**Directions for this task**:
The records below need to be repeated exactly, with every picture left out.

-------- Information provided

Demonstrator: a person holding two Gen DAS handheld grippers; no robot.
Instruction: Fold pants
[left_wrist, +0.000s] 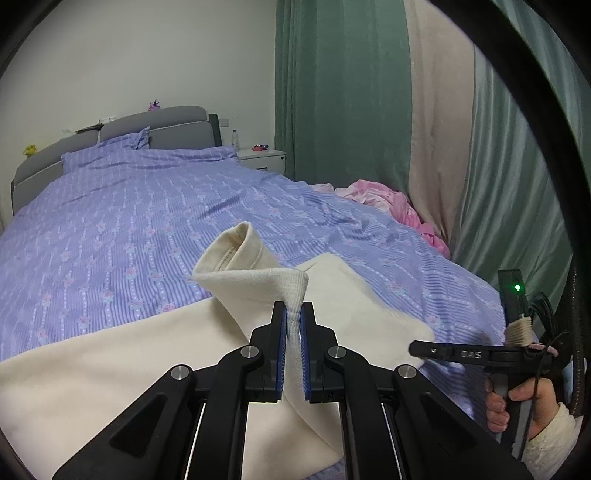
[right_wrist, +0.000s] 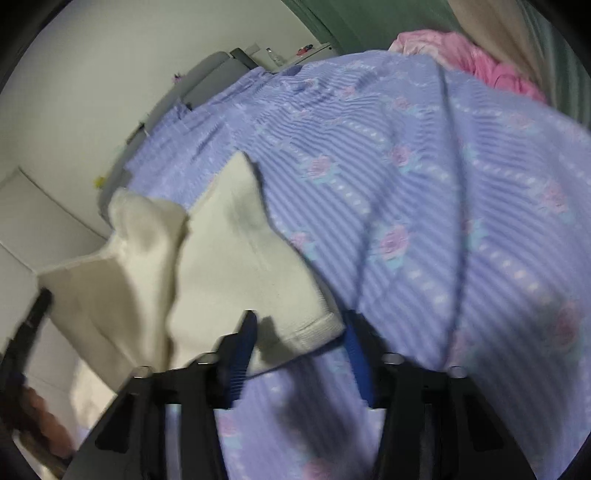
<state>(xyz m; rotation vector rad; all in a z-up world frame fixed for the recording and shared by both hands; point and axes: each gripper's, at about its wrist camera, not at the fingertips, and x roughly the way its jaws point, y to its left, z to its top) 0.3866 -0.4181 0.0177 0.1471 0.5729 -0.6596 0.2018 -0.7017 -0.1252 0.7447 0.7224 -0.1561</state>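
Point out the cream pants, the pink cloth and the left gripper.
cream pants (left_wrist: 110, 387), left wrist view, on the flat spread part.
pink cloth (left_wrist: 391, 203), left wrist view, on the crumpled heap's middle.
left gripper (left_wrist: 293, 317), left wrist view, between the fingertips, where they pinch the ribbed cuff.

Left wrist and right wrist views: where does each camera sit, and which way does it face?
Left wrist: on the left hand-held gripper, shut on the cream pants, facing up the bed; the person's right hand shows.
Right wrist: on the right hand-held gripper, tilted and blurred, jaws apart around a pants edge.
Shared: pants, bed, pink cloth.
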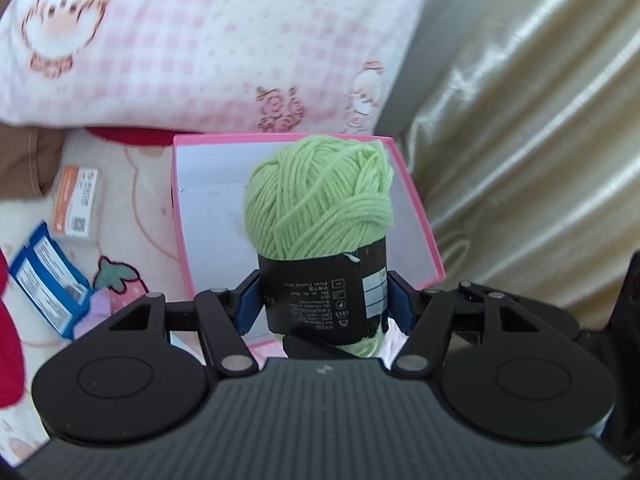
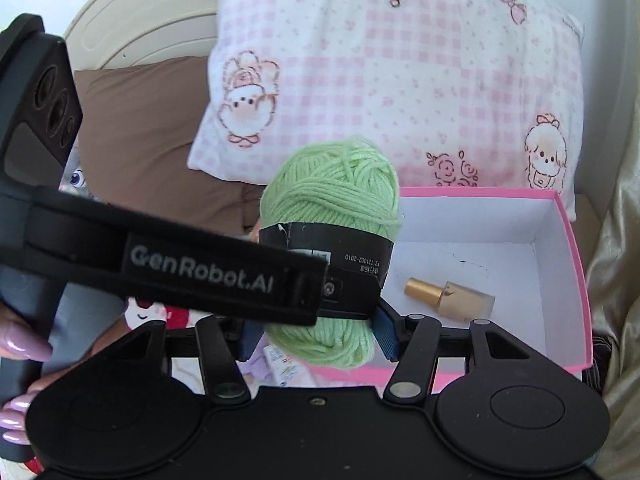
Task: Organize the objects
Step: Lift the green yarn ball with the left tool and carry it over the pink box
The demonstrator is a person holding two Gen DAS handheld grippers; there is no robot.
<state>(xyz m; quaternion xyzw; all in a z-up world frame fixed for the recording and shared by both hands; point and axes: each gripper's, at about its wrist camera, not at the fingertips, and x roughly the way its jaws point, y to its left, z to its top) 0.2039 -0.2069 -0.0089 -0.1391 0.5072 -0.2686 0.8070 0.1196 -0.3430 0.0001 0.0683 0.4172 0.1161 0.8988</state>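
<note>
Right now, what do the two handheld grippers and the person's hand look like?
Both the left gripper and right gripper are matte black, with round side discs, silver pivot pins and blue pads. A strap reads GenRobot.AI. The hand has long glossy lilac nails.

The pink box point(image 2: 568, 280) lies open from above; only a small bottle point(image 2: 452, 296) occupies its floor.
</note>
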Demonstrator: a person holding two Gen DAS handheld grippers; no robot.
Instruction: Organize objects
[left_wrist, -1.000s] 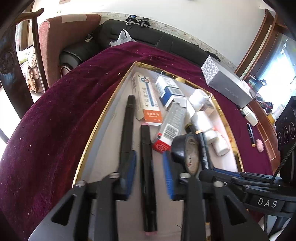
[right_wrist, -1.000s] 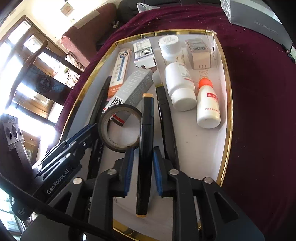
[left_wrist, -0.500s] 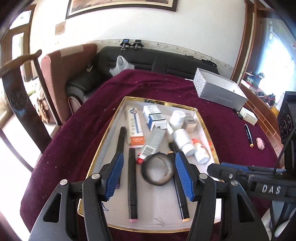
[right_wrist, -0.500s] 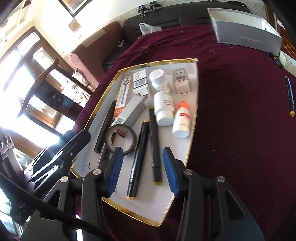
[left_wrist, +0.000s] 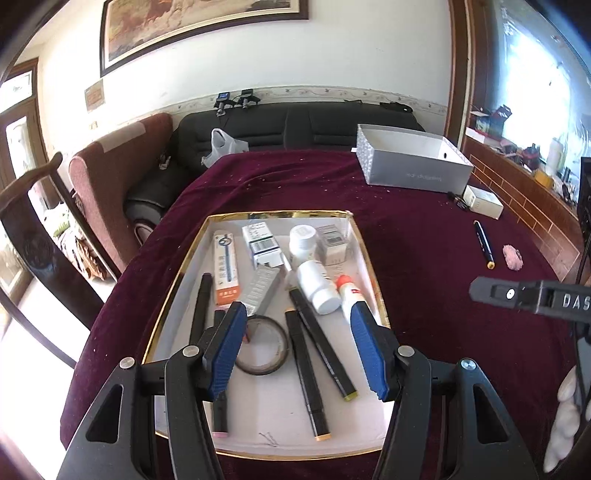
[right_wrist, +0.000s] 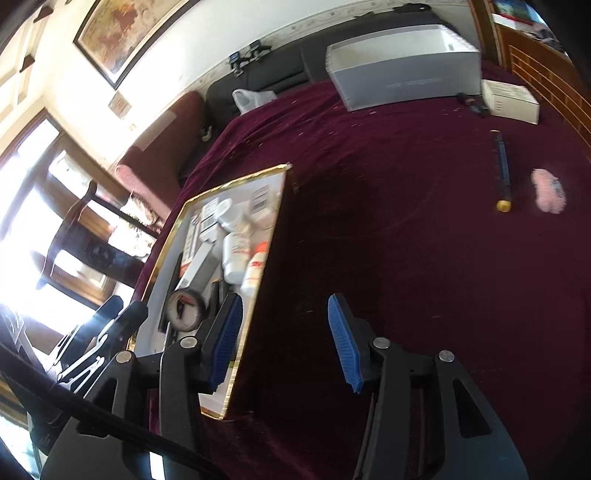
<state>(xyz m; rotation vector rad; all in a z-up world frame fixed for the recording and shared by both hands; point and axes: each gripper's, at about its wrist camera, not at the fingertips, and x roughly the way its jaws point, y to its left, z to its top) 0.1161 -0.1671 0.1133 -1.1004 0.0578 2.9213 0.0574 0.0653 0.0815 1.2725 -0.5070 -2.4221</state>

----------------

**Worked solution**:
Demonstrator: a person holding two Gen DAS handheld grippers; no robot.
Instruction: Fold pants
[left_wrist, +0.000s] 
[right_wrist, +0.000s] 
<state>(xyz m; rotation vector rad; all in a z-up world frame fixed for the recording and shared by both hands; point and axes: each gripper's, at about its wrist camera, not at the fingertips, and x roughly the way its jaws point, y to its left, z to its top) 0.3866 -0.4181 0.0177 0.1471 0.5729 -0.6596 0.2018 -0.7017 -0.1252 0.7447 0.7224 -0.1561</state>
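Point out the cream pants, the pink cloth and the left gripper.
cream pants (left_wrist: 110, 387), left wrist view, on the flat spread part.
pink cloth (left_wrist: 391, 203), left wrist view, on the crumpled heap's middle.
left gripper (left_wrist: 293, 317), left wrist view, between the fingertips, where they pinch the ribbed cuff.

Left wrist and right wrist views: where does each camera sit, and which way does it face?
Left wrist: on the left hand-held gripper, shut on the cream pants, facing up the bed; the person's right hand shows.
Right wrist: on the right hand-held gripper, tilted and blurred, jaws apart around a pants edge.
Shared: pants, bed, pink cloth.
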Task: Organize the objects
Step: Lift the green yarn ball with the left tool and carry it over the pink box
The demonstrator is a person holding two Gen DAS handheld grippers; there is no robot.
<state>(xyz m; quaternion xyzw; all in a z-up world frame fixed for the recording and shared by both hands; point and axes: each gripper's, at about its wrist camera, not at the fingertips, and x roughly the way its jaws point, y to its left, z to its top) 0.2039 -0.2069 -0.0089 -0.1391 0.5072 -0.2686 0.8070 0.1196 -0.3430 0.0001 0.0683 0.4172 0.1161 0.8988</state>
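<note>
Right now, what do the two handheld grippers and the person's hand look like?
Both the left gripper and right gripper are matte black, with round side discs, silver pivot pins and blue pads. A strap reads GenRobot.AI. The hand has long glossy lilac nails.

The pink box point(image 2: 568, 280) lies open from above; only a small bottle point(image 2: 452, 296) occupies its floor.
</note>
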Demonstrator: a person holding two Gen DAS handheld grippers; no robot.
Instruction: Organize objects
[left_wrist, -1.000s] 
[right_wrist, -1.000s] 
[left_wrist, -0.500s] 
[right_wrist, -0.500s] 
[left_wrist, +0.000s] 
[right_wrist, +0.000s] 
<state>(xyz m; rotation vector rad; all in a z-up world frame fixed for the recording and shared by both hands; point and axes: each gripper's, at about its wrist camera, not at the fingertips, and x roughly the way its jaws point, y to its left, z to its top) 0.1161 -0.1671 0.1133 -1.1004 0.0578 2.9213 0.0574 0.0653 0.0815 1.2725 -0.5070 -2.4221</state>

This exercise requires no further response.